GIVEN DATA:
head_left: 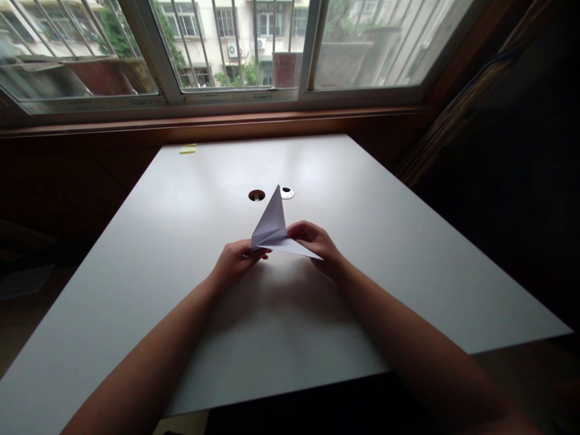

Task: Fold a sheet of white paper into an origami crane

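A folded sheet of white paper (274, 225) with a pointed tip rising away from me is held just above the white table (181, 241) near its middle. My left hand (235, 263) pinches the paper's lower left corner, fingers closed. On the right side, my right hand (315, 241) grips the paper with fingers curled over a fold. Both forearms reach in from the near edge.
A round cable hole (256, 195) and its loose round cover (287, 193) lie just beyond the paper. A small yellow object (187, 148) sits at the table's far left edge. A barred window (254, 48) runs along the back; the right side is dark.
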The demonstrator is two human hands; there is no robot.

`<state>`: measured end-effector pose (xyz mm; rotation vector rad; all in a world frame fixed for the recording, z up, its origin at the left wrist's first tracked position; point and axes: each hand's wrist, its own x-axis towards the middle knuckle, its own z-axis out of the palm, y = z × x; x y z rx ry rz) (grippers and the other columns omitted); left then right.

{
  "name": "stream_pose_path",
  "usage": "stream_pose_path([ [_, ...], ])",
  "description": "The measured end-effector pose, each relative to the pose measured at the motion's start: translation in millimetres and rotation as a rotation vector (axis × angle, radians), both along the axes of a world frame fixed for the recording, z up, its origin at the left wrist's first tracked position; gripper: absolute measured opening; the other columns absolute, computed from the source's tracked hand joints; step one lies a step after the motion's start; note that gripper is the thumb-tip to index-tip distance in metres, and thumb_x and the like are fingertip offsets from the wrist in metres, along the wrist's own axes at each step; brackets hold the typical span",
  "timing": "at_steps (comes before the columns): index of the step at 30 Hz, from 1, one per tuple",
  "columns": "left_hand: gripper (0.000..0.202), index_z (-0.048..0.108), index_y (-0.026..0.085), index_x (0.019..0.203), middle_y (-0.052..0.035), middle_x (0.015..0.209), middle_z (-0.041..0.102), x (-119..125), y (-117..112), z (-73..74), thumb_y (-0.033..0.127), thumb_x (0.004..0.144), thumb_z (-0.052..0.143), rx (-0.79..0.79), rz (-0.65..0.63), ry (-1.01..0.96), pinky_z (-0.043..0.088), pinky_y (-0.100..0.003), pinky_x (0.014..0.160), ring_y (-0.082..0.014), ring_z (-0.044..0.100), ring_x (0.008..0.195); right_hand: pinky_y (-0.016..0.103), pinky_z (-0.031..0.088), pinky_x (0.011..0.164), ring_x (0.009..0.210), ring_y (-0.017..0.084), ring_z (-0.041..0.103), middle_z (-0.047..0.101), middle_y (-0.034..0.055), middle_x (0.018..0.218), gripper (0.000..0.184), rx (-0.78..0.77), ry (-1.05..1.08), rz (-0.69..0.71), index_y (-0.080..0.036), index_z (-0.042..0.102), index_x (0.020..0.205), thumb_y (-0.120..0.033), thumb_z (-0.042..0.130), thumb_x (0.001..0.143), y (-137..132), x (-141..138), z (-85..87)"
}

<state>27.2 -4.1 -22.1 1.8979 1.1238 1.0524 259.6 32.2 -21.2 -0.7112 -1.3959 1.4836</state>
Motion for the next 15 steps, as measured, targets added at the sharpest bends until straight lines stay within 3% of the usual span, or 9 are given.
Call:
stream_pose_path([
  [6,0.028,0.074,0.016,0.078,-0.0059,0.076,0.075,-3.5,1.9,-2.0,0.039,0.089,0.062,0.045,0.037,0.048,0.053,-0.024,0.065,-0.0172,0.07,0.071,0.029,0.049,0.074,0.079,0.015,0.062,0.068,0.0026,0.085,0.015,0.058,-0.017,-0.015,-0.021,0.073,0.093,-0.031,0.07,0.083,-0.9,3.4,2.5],
  [15,0.031,0.075,0.015,0.093,-0.0081,0.085,0.077,0.2,-0.9,4.3,0.042,0.091,0.059,-0.103,-0.103,0.03,0.054,-0.023,0.061,-0.0162,0.072,0.067,0.028,0.048,0.068,0.076,0.014,0.058,0.063,0.0034,0.09,0.019,0.088,-0.039,0.011,-0.018,0.073,0.087,-0.031,0.08,0.074,-1.3,-0.4,5.2],
])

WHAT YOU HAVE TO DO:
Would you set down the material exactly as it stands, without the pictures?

ANSWER SECTION:
head_left: 

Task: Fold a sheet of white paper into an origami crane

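A folded sheet of white paper (274, 225) with a pointed tip rising away from me is held just above the white table (181, 241) near its middle. My left hand (235, 263) pinches the paper's lower left corner, fingers closed. On the right side, my right hand (315, 241) grips the paper with fingers curled over a fold. Both forearms reach in from the near edge.
A round cable hole (256, 195) and its loose round cover (287, 193) lie just beyond the paper. A small yellow object (187, 148) sits at the table's far left edge. A barred window (254, 48) runs along the back; the right side is dark.
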The demonstrator is two human hands; there is no robot.

`<state>`: measured end-effector pose (xyz mm; rotation vector rad; all in a world frame fixed for the recording, z up, its origin at the left wrist's first tracked position; point and axes: each hand's wrist, its own x-axis towards the middle knuckle, its own z-axis out of the palm, y = z × x; x y z rx ry rz) (grippers and the other columns omitted); left then right.

{
  "name": "stream_pose_path",
  "usage": "stream_pose_path([ [_, ...], ])",
  "description": "The measured end-effector pose, each relative to the pose measured at the motion's start: translation in millimetres and rotation as a rotation vector (axis × angle, radians), both along the axes of a world frame fixed for the recording, z up, its origin at the left wrist's first tracked position; gripper: absolute measured opening; the other columns absolute, computed from the source's tracked hand joints; step one lies a step after the motion's start; note that gripper is the thumb-tip to index-tip distance in metres, and thumb_x and the like are fingertip offsets from the wrist in metres, along the wrist's own axes at each step; brackets hold the typical span",
  "timing": "at_steps (comes before the columns): index of the step at 30 Hz, from 1, one per tuple",
  "columns": "left_hand: gripper (0.000..0.202), index_z (-0.048..0.108), index_y (-0.026..0.085), index_x (0.019..0.203), middle_y (-0.052..0.035), middle_x (0.015..0.209), middle_z (-0.041..0.102), x (-119..125), y (-117..112), z (-73..74), thumb_y (-0.033..0.127), thumb_x (0.004..0.144), thumb_z (-0.052..0.143), rx (-0.79..0.79), rz (-0.65..0.63), ry (-1.01..0.96), pinky_z (-0.043..0.088), pinky_y (-0.100..0.003), pinky_x (0.014..0.160), ring_y (-0.082..0.014), ring_z (-0.044..0.100), ring_x (0.008..0.195); right_hand: pinky_y (-0.016..0.103), pinky_z (-0.031..0.088), pinky_x (0.011..0.164), ring_x (0.009..0.210), ring_y (-0.017..0.084), ring_z (-0.041..0.103), middle_z (-0.047..0.101), middle_y (-0.034..0.055), middle_x (0.018..0.218), gripper (0.000..0.184), rx (-0.78..0.77), ry (-1.05..1.08), rz (-0.69..0.71), index_y (-0.080..0.036), index_z (-0.042..0.102), index_x (0.020..0.205), thumb_y (-0.120..0.033), thumb_z (-0.042..0.130), thumb_x (0.001..0.143), y (-137..132), x (-141..138), z (-85..87)"
}

<state>27.2 -4.1 -22.1 1.8979 1.1238 1.0524 259.6 32.2 -21.2 -0.7112 -1.3959 1.4836</state>
Motion for the next 15 steps, as measured, targets added at the sharpest bends until straight lines stay within 3% of the usual span, or 9 are given.
Call:
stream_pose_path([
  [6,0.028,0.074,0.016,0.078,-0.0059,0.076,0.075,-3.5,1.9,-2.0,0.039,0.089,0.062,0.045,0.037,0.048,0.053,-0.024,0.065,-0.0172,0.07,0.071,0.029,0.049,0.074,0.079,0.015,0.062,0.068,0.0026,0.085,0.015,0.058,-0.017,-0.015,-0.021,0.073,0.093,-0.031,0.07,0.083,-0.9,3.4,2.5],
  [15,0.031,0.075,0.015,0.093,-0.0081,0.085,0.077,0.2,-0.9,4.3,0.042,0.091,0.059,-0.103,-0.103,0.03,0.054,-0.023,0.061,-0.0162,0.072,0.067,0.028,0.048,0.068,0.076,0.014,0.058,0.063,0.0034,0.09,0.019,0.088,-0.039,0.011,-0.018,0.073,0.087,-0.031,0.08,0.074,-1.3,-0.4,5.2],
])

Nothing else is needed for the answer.